## Recorded data
━━━━━━━━━━━━━━━━━━━━━━━━━━━━━━

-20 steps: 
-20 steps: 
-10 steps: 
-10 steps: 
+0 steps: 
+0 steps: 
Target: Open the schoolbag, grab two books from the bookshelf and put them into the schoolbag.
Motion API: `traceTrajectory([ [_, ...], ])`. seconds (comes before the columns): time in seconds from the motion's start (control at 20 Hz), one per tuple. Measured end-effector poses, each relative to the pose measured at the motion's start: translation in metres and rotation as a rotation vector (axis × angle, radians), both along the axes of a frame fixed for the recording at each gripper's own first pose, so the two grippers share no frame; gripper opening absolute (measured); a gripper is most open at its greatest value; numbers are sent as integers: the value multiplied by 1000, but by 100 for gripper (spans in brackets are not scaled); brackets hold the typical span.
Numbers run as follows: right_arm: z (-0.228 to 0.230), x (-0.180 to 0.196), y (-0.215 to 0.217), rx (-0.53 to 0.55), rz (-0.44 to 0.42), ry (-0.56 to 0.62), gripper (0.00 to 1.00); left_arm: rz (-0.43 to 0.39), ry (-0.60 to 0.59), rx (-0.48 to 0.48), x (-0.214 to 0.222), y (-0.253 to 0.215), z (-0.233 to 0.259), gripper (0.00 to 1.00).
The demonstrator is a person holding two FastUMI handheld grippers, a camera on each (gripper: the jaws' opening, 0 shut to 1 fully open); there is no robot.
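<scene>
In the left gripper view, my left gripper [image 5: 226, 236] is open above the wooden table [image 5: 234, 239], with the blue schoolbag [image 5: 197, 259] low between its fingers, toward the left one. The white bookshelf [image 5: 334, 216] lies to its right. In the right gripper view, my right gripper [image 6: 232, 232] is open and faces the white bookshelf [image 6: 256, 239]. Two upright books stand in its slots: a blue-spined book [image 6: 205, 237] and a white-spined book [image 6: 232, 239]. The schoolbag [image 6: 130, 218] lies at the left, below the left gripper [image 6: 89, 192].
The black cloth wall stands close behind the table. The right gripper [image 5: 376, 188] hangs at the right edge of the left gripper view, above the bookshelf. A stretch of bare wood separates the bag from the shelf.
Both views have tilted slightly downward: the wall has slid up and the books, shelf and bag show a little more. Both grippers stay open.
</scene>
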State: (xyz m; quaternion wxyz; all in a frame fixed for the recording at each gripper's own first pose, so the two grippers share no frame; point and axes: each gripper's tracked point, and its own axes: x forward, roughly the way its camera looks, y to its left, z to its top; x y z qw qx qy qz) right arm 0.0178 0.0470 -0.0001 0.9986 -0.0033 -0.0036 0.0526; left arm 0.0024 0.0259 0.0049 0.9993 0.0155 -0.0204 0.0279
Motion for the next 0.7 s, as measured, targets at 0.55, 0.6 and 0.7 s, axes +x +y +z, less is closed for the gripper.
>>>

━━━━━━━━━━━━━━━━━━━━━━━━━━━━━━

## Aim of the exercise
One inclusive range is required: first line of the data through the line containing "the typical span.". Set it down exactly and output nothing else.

## Your response
-20 steps: 
-20 steps: 
-10 steps: 
-10 steps: 
+0 steps: 
+0 steps: 
Target: Open the schoolbag, grab two books from the bookshelf and put them into the schoolbag.
Motion API: `traceTrajectory([ [_, ...], ])`. seconds (comes before the columns): time in seconds from the motion's start (control at 20 Hz), one per tuple. Measured end-effector poses, each relative to the pose measured at the motion's start: translation in metres and rotation as a rotation vector (axis × angle, radians), both along the axes of a frame fixed for the recording at each gripper's own first pose, so the two grippers share no frame; gripper opening absolute (measured); a gripper is most open at its greatest value; numbers are sent as integers: the value multiplied by 1000, but by 100 for gripper (spans in brackets are not scaled); brackets hold the typical span.

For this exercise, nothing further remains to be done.